▸ **WHAT YOU WILL DO**:
Reproduce exactly, from the data that follows, the line with "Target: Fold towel", the line with "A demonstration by", and every line that lies between them.

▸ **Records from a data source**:
★ ★ ★
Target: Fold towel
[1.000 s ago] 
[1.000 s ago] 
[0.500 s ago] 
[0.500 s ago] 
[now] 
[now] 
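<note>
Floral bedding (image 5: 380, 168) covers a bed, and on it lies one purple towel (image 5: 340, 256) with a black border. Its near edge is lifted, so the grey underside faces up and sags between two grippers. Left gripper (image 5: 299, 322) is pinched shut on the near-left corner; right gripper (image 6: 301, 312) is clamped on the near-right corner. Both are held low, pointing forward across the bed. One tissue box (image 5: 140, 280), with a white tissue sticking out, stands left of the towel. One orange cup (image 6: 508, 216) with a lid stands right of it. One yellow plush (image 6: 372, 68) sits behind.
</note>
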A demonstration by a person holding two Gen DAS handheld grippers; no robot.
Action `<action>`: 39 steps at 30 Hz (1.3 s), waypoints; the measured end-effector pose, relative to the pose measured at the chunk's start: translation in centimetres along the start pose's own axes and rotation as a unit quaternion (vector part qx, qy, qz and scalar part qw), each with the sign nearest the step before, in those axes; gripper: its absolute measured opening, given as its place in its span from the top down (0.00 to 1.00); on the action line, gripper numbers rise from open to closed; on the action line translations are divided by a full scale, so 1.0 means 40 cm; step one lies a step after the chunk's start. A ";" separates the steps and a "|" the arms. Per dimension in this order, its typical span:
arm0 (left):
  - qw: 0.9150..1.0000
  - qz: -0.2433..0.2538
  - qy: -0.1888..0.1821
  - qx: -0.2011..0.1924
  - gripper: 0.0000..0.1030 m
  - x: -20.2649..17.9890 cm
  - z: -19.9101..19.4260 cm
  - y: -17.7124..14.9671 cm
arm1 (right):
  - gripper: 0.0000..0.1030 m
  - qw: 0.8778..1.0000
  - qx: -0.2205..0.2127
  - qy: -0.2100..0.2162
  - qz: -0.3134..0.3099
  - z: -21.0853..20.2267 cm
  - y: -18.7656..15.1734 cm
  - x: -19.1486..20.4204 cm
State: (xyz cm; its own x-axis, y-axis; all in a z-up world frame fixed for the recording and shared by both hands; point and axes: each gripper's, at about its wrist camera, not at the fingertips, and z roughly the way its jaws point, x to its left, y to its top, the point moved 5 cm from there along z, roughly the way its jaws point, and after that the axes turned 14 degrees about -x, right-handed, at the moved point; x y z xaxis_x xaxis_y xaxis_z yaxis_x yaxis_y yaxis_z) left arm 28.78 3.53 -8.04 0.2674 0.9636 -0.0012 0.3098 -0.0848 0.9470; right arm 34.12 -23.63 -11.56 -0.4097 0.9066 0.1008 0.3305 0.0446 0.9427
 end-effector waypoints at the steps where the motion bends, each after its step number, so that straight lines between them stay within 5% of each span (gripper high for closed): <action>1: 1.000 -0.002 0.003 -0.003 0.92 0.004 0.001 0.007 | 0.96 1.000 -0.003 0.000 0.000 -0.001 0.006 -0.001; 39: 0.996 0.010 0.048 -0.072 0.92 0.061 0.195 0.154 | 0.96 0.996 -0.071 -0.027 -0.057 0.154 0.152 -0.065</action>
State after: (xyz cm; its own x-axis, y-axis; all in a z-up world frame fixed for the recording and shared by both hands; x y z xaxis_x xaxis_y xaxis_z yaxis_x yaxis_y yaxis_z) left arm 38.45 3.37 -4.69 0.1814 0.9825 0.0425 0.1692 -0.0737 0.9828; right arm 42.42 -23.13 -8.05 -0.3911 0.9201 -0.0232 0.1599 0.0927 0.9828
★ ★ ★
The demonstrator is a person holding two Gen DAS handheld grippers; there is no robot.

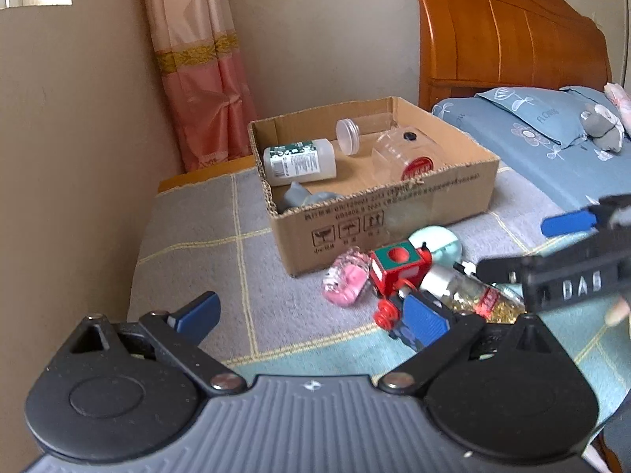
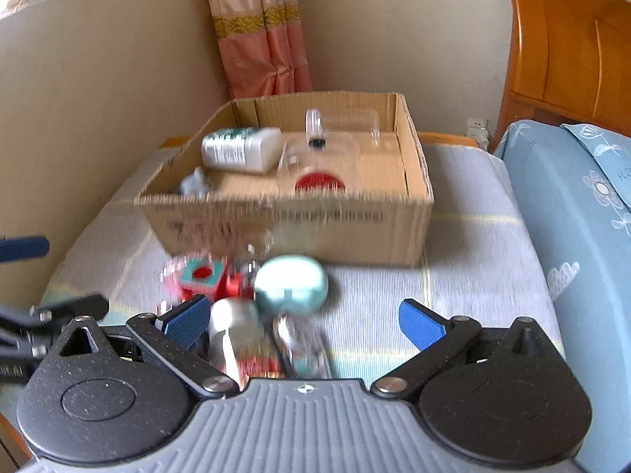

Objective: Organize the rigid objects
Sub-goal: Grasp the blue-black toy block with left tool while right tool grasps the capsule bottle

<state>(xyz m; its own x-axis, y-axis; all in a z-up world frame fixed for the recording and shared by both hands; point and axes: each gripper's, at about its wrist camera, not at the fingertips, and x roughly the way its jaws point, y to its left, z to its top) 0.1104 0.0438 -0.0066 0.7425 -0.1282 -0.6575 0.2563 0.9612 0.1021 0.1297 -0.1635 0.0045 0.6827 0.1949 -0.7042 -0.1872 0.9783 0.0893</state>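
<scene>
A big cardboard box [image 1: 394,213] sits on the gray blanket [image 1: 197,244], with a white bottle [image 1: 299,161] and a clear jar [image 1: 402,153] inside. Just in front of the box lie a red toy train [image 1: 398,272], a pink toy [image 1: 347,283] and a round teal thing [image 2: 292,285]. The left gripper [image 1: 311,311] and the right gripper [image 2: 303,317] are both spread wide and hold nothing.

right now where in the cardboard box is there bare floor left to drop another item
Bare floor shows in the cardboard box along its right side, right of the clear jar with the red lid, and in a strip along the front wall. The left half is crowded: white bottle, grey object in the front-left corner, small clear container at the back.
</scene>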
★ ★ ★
▸ **EXERCISE ANSWER**:
Target: Fold towel
[1.000 s ago] 
[1.000 s ago] 
[0.500 s ago] 
[0.500 s ago] 
[now] 
[now] 
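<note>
Floral bedding (image 5: 380, 168) covers a bed, and on it lies one purple towel (image 5: 340, 256) with a black border. Its near edge is lifted, so the grey underside faces up and sags between two grippers. Left gripper (image 5: 299, 322) is pinched shut on the near-left corner; right gripper (image 6: 301, 312) is clamped on the near-right corner. Both are held low, pointing forward across the bed. One tissue box (image 5: 140, 280), with a white tissue sticking out, stands left of the towel. One orange cup (image 6: 508, 216) with a lid stands right of it. One yellow plush (image 6: 372, 68) sits behind.
</note>
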A demonstration by a person holding two Gen DAS handheld grippers; no robot.

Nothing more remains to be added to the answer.